Mythic C2 framework¶
Mythic runs on mythic.redteam for engagements that require a more capable C2 than Caldera’s built-in agent. Installation follows the official Mythic documentation.
cd /opt/mythic
git clone https://github.com/its-a-feature/Mythic .
./mythic-cli install github https://github.com/MythicAgents/Apollo
./mythic-cli install github https://github.com/MythicC2Profiles/http
./mythic-cli start
Mythic is only started when an engagement is active. The service is stopped between engagements to reduce the attack surface of the red team infrastructure itself.
GoPhish phishing server¶
The phishing server runs GoPhish on phishing.redteam. A separate domain is registered for each engagement (e.g., golemtrust-portal.com for the first engagement, now expired). TLS certificates are obtained via Let’s Encrypt.
# /etc/gophish/config.json
{
"admin_server": {
"listen_url": "127.0.0.1:3333",
"use_tls": true,
"cert_path": "/etc/gophish/admin.crt",
"key_path": "/etc/gophish/admin.key"
},
"phish_server": {
"listen_url": "0.0.0.0:443",
"use_tls": true,
"cert_path": "/etc/letsencrypt/live/CAMPAIGN_DOMAIN/fullchain.pem",
"key_path": "/etc/letsencrypt/live/CAMPAIGN_DOMAIN/privkey.pem"
},
"db_name": "sqlite3",
"db_path": "gophish.db",
"migrations_prefix": "db/db_",
"contact_address": "",
"logging": {
"filename": "/var/log/gophish/gophish.log",
"level": ""
}
}
Access control¶
Access to all red team infrastructure is via Teleport, using the red-team-operator role.
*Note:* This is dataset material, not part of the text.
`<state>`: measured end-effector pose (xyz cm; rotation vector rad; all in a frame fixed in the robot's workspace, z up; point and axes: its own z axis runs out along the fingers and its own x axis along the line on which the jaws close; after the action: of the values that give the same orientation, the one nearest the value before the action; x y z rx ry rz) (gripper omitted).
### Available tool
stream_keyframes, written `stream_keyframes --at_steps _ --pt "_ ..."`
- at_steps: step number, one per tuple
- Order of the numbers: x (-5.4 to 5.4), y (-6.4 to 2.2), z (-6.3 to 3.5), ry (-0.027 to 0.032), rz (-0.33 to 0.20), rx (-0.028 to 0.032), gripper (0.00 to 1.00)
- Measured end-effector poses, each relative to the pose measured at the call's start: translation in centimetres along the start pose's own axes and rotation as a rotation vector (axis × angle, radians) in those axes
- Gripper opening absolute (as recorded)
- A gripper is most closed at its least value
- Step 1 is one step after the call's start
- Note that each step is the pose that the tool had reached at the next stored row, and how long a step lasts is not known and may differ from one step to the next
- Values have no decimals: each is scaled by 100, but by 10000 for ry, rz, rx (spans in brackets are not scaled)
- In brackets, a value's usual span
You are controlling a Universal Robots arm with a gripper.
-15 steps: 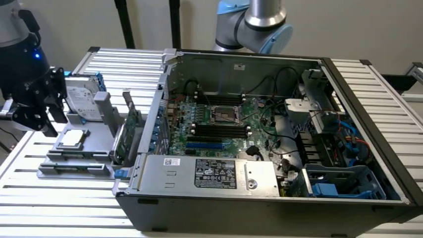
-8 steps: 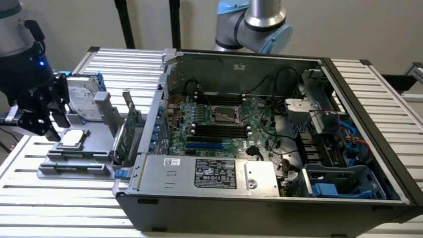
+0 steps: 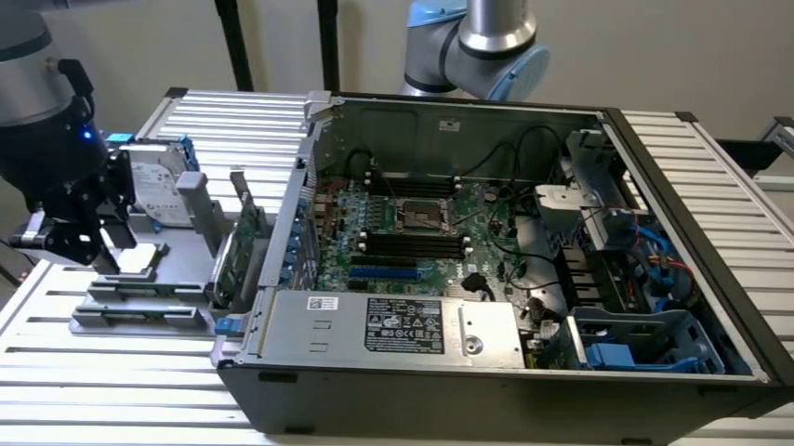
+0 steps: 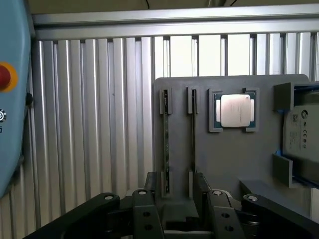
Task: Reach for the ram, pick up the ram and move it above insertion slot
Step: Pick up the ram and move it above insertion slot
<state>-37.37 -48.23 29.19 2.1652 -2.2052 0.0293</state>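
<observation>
ram: long, thin, dark green circuit-board stick (image 4: 166, 149), seen edge-on, standing on its edge between small grey holders on a flat grey fixture plate (image 4: 224, 164); nothing touches it.
gripper: black two-fingered gripper (image 4: 177, 211) hangs over one end of the plate, near the end of the ram.
jaws: spread wide and holding nothing; the ram's line runs into the gap between the two fingers (image 4: 144, 211).
beside the ram: square silver-topped processor (image 4: 234, 110) in a grey frame, then a grey hard drive with blue rails (image 4: 301, 134).
insertion slot: long, narrow black plastic memory socket (image 3: 410, 244), one of several parallel ones on the green motherboard (image 3: 490, 209) inside the open dark computer case (image 3: 434, 400), well apart from the fixture plate, towards the exterior view's right.
</observation>
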Motion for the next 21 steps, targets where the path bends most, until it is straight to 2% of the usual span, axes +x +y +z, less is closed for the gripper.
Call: stream_keyframes --at_steps 21 --pt "87 -3 387 11 -477 23 42"
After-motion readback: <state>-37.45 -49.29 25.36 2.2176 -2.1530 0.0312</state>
This role is only assignable by Carrot and is reviewed quarterly.
# Teleport role definition: red-team-operator
kind: role
version: v6
metadata:
name: red-team-operator
spec:
allow:
logins: ["redteam", "root"]
node_labels:
project: "redteam"
rules:
- resources: ["session"]
verbs: ["list", "read"]
deny:
node_labels:
project: ["production", "staging", "golemtrust"]
The deny block is belt-and-braces. The network isolation is the primary control; Teleport RBAC is the secondary.
Activity logging¶
All red team activity is logged to a dedicated Graylog instance running on caldera.redteam (a separate Graylog container in the same Docker Compose stack). This instance is not connected to the main Golem Trust Graylog cluster.
Logs captured:
All Teleport session recordings from the red team nodes
Caldera operation logs (exported as JSON after each engagement)
Mythic operation logs
GoPhish campaign results
Shell history from all VMs (via
PROMPT_COMMANDhook writing to syslog)
Post-engagement, the Graylog instance is snapshotted and the snapshot is transferred to the main Golem Trust Hetzner Object Storage under the red-team-archives bucket. The snapshot is encrypted with Mr. Teatime’s GPG key and Carrot’s GPG key (both required for decryption).
Maintenance¶
Red team VMs are rebuilt from scratch before each major engagement using an Ansible playbook at ansible/red-team/provision.yml. This prevents tool and configuration drift between engagements, and ensures no artefacts from a previous engagement inadvertently affect the next.
Security patches are applied weekly via an automated unattended-upgrades configuration, even between engagements.